- [What you will do] Please return the lines of the data below, word for word, from the first line through the line containing "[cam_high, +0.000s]".

(Data records)
---

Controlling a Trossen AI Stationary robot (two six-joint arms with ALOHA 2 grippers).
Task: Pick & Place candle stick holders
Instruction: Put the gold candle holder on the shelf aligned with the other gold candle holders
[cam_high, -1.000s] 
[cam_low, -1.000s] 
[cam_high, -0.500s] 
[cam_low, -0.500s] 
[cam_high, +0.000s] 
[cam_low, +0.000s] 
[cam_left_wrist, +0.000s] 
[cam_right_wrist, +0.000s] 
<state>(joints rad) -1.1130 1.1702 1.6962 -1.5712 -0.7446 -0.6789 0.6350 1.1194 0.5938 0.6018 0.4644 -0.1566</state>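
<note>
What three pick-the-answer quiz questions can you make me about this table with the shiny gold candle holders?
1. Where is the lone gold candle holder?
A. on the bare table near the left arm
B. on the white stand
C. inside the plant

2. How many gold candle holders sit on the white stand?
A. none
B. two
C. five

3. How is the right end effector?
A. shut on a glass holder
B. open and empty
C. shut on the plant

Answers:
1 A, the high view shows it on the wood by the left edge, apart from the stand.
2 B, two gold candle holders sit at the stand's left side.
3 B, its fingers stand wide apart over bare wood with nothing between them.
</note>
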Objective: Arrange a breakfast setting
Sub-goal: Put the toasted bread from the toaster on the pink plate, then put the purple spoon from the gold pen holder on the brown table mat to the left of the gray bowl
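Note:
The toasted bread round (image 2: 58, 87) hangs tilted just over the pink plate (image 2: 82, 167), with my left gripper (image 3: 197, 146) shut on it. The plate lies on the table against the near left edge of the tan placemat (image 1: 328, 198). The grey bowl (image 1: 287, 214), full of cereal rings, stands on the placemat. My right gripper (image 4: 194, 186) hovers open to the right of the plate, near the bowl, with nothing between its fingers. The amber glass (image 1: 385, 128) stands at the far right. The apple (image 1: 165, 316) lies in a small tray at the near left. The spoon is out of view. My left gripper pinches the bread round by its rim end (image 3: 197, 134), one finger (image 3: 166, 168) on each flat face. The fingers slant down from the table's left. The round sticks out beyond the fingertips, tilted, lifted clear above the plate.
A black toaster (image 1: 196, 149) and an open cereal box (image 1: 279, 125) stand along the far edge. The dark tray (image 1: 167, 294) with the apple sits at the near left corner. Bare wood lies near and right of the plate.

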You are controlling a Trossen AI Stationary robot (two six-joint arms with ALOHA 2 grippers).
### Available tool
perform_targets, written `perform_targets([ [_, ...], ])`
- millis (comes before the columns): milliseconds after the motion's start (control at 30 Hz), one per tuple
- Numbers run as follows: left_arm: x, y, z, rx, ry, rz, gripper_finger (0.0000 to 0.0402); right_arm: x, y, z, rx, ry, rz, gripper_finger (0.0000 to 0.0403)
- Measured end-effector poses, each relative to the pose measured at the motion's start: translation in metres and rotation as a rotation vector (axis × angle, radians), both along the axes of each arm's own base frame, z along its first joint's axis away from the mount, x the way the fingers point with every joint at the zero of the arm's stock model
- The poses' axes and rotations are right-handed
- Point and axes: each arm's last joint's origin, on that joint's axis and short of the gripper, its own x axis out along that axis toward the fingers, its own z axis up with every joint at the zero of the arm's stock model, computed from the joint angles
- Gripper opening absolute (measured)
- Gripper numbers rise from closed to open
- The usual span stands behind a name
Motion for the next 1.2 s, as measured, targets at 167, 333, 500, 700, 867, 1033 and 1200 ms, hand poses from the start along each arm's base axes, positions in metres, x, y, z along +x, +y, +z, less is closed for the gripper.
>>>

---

- [Response area]
Controlling a Trossen AI Stationary robot (two six-joint arms with ALOHA 2 grippers).
Task: Pick & Place candle stick holders
Instruction: Put the gold candle holder on the shelf aligned with the other gold candle holders
[cam_high, -1.000s] 
[cam_low, -1.000s] 
[cam_high, -0.500s] 
[cam_low, -0.500s] 
[cam_high, +0.000s] 

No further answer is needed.